- [GOAL OF THE EXERCISE]:
Look at each line below and tally those holding "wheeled"; answer with that figure and nothing else.

- [DATASET EXCERPT]:
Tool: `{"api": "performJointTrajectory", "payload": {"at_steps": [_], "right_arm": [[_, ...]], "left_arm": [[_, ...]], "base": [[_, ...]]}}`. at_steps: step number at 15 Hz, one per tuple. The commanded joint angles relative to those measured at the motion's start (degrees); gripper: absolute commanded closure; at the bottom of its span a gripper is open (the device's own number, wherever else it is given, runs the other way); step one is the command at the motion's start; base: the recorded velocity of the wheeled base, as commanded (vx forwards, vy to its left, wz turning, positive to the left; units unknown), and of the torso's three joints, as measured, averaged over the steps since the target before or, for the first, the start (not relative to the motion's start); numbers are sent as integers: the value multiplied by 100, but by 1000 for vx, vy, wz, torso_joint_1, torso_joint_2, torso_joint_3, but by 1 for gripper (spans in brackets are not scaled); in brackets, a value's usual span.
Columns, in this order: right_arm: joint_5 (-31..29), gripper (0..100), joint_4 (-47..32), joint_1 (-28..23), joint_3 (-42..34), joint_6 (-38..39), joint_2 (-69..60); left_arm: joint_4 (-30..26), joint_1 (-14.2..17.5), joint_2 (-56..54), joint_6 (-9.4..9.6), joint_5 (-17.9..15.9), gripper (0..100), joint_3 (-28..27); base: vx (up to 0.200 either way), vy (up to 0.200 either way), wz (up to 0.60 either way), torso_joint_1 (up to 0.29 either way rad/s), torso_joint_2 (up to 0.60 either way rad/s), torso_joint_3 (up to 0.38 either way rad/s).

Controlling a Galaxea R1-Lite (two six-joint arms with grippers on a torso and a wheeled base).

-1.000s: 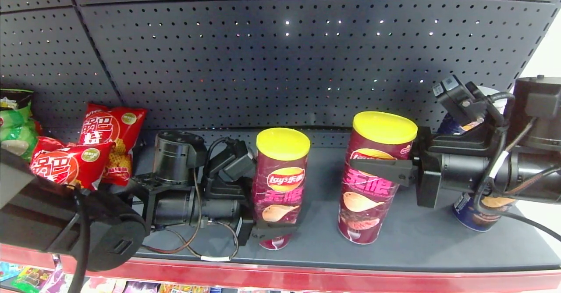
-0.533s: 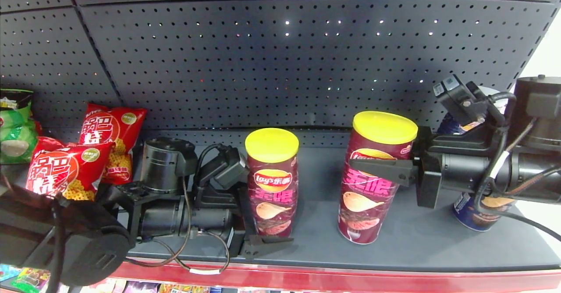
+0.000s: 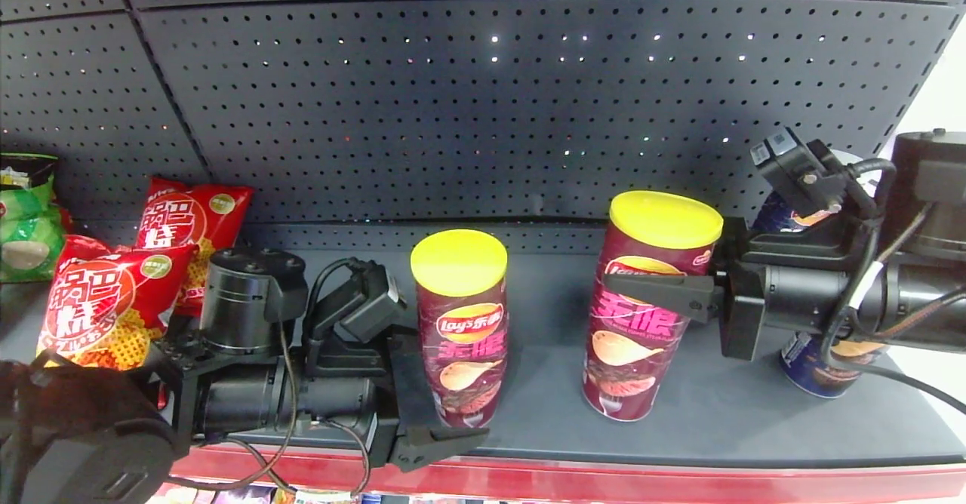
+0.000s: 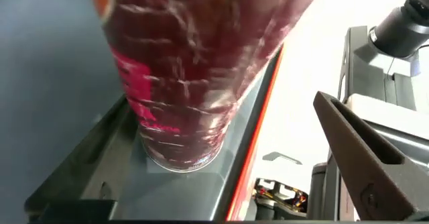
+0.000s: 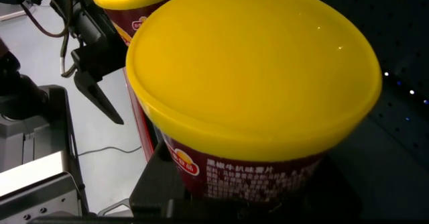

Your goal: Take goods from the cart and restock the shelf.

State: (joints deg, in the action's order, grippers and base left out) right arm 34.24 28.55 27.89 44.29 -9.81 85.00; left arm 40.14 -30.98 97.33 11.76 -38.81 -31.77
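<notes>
- Dark pegboard [image 3: 483, 112] backs the grey shelf [image 3: 543, 413], and its red lip runs just below both of my grippers
- Between the fingers of my left gripper [image 3: 449, 410], out toward their tips, the left can [image 3: 462, 330] stands on the shelf deck with its long axis vertical and its yellow lid up
- Those left jaws are spread wide. The outer finger [image 4: 365, 170] lies along the shelf lip, clear of the can wall, and the other runs behind the can. Neither seems to press it, so I judge this can set down and free
- To leave it, I reckon that arm must draw straight back along the line of its own fingers. A sideways drift would put a finger against a tall, narrow can that tips easily
- Inside my right gripper [image 3: 649, 281] sits the right can [image 3: 653, 308], also lid up but leaning slightly, with its base down at the deck
- My right jaws are clamped on it high up, just under the lid, with the near finger [image 3: 656, 293] lying across the label and touching it. I cannot tell whether the base bears full weight yet
- The right can lies beyond my left fingertips, well apart from the left can, so only my right arm has it in reach
- A blue can [image 3: 819, 372] stands behind my right wrist, and red snack bags [image 3: 192, 225] lie behind my left wrist
</notes>
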Motion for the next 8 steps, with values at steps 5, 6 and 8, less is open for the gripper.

- [COMPLETED TASK]:
2